╭──
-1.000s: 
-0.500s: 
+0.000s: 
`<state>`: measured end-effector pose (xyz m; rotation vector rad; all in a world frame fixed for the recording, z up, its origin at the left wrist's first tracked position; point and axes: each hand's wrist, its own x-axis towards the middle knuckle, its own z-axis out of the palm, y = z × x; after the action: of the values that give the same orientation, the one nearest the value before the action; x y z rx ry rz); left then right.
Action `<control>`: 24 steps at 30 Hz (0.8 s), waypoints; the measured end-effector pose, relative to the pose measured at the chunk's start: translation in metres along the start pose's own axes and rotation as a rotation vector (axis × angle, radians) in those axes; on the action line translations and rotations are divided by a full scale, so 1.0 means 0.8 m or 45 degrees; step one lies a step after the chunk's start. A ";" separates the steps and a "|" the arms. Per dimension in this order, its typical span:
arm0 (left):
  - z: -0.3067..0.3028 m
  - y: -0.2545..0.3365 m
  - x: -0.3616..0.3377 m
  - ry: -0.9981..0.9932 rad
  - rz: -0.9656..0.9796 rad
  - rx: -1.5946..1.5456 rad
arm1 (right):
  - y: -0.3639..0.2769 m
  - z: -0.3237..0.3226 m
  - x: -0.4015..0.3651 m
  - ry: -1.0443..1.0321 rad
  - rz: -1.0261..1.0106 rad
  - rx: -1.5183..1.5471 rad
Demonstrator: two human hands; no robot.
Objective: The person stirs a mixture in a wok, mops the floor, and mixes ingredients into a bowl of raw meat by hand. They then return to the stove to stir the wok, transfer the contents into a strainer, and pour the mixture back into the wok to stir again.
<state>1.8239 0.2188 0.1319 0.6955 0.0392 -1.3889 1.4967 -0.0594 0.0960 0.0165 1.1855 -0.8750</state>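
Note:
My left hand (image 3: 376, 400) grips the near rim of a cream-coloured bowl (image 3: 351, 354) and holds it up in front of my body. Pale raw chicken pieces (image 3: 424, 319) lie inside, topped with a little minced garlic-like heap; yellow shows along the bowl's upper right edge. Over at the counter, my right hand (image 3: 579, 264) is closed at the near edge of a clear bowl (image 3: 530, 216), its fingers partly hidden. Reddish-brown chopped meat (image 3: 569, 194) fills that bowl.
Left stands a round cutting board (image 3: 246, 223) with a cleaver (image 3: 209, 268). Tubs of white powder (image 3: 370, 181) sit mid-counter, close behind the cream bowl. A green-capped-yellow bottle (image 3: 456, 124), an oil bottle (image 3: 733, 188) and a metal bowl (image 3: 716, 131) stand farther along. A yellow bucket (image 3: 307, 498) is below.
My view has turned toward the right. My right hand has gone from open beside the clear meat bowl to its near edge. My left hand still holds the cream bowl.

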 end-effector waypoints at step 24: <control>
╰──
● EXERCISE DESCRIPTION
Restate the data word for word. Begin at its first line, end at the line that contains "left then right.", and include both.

● RESPONSE BELOW
-1.000s: 
-0.500s: 
+0.000s: 
`<state>`: measured end-effector pose (xyz m; rotation vector rad; all in a world frame fixed for the recording, z up, its origin at the left wrist's first tracked position; point and axes: each hand's wrist, its own x-axis towards the middle knuckle, its own z-axis out of the palm, y = z × x; after the action: of the values that give the same orientation, the one nearest the value before the action; x y z rx ry rz); left then right.

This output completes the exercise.